Required work | Look below for the line holding "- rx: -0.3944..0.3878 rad" and the line holding "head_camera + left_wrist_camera". Transcribe exactly those lines and all lines between them, nothing more.

─── Dataset records

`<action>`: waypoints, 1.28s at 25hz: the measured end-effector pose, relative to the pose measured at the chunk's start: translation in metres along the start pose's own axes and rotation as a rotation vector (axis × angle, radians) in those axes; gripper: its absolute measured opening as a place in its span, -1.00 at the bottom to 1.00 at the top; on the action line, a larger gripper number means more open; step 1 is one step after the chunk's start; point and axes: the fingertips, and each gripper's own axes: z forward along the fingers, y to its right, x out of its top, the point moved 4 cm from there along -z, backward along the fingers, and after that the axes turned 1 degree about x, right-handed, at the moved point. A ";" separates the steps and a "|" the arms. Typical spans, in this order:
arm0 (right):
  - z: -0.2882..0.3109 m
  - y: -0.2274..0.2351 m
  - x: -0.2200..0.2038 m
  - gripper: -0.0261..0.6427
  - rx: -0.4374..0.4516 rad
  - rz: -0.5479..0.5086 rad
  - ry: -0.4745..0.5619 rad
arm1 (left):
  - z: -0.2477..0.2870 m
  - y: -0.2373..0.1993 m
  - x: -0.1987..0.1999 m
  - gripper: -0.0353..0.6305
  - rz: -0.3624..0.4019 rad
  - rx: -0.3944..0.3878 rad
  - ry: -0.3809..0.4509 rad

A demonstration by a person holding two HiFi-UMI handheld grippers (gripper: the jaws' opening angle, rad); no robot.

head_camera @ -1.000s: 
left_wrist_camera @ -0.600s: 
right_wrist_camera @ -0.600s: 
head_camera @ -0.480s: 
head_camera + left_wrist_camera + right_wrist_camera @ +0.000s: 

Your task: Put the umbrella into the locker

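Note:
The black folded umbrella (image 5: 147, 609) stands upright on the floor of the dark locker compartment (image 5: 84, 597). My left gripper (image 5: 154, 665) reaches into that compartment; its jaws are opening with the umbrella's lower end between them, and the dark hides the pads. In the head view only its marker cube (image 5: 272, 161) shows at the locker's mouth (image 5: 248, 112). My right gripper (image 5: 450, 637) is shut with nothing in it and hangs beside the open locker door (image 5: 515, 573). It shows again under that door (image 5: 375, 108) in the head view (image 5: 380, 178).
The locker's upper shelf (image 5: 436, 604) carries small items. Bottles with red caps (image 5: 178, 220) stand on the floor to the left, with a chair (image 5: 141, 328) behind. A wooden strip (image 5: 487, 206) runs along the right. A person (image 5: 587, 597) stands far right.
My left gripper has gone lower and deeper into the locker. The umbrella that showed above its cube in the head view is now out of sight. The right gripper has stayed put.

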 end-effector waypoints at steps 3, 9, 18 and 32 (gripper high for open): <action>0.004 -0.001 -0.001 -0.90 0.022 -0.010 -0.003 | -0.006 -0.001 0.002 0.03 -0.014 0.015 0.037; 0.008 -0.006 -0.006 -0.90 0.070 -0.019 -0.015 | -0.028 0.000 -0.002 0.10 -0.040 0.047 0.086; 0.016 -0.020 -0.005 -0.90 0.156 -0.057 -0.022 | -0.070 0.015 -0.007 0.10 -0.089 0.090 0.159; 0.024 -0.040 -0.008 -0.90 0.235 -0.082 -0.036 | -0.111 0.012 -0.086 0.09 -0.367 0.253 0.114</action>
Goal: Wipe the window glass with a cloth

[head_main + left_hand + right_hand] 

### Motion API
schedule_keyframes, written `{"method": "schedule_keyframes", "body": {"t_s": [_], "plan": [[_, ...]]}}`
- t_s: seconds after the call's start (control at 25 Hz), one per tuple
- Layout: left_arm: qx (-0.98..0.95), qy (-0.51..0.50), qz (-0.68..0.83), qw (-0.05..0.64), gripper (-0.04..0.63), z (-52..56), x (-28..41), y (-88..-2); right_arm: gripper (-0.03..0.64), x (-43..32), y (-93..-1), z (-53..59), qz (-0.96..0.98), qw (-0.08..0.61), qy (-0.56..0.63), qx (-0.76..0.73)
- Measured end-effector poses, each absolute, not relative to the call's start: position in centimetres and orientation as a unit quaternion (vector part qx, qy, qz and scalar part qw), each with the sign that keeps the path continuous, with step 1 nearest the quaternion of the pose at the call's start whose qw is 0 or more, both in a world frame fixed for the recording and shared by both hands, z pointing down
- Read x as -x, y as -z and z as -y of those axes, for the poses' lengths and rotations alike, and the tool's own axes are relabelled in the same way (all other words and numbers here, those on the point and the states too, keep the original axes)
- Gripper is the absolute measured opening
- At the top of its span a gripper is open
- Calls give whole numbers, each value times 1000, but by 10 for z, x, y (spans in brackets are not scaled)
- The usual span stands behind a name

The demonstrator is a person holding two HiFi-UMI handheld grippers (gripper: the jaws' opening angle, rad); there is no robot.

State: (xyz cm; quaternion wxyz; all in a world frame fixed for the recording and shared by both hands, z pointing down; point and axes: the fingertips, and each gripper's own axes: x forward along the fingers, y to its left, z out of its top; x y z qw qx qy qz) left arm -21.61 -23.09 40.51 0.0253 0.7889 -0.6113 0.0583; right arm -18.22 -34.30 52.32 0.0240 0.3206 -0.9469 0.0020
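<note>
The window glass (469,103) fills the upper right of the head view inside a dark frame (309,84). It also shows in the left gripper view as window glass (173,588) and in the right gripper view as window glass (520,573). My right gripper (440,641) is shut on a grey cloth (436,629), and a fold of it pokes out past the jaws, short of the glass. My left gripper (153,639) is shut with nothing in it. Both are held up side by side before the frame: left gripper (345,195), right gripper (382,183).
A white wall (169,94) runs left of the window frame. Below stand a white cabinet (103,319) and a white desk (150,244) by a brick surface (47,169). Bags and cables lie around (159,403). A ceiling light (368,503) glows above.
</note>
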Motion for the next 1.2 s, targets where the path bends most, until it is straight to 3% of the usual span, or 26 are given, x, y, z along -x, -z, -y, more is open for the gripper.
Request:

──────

Answer for the task |
  - rx: -0.3944..0.3878 rad
  - ry: -0.3809..0.4509 rad

A demonstration by a person holding two HiFi-UMI handheld grippers (gripper: the jaws' opening angle, rad); no robot.

head_camera @ -1.000s: 
left_wrist_camera @ -0.600s: 
right_wrist_camera @ -0.600s: 
head_camera @ -0.480s: 
head_camera + left_wrist_camera + right_wrist_camera @ +0.000s: 

The answer has nothing more to it.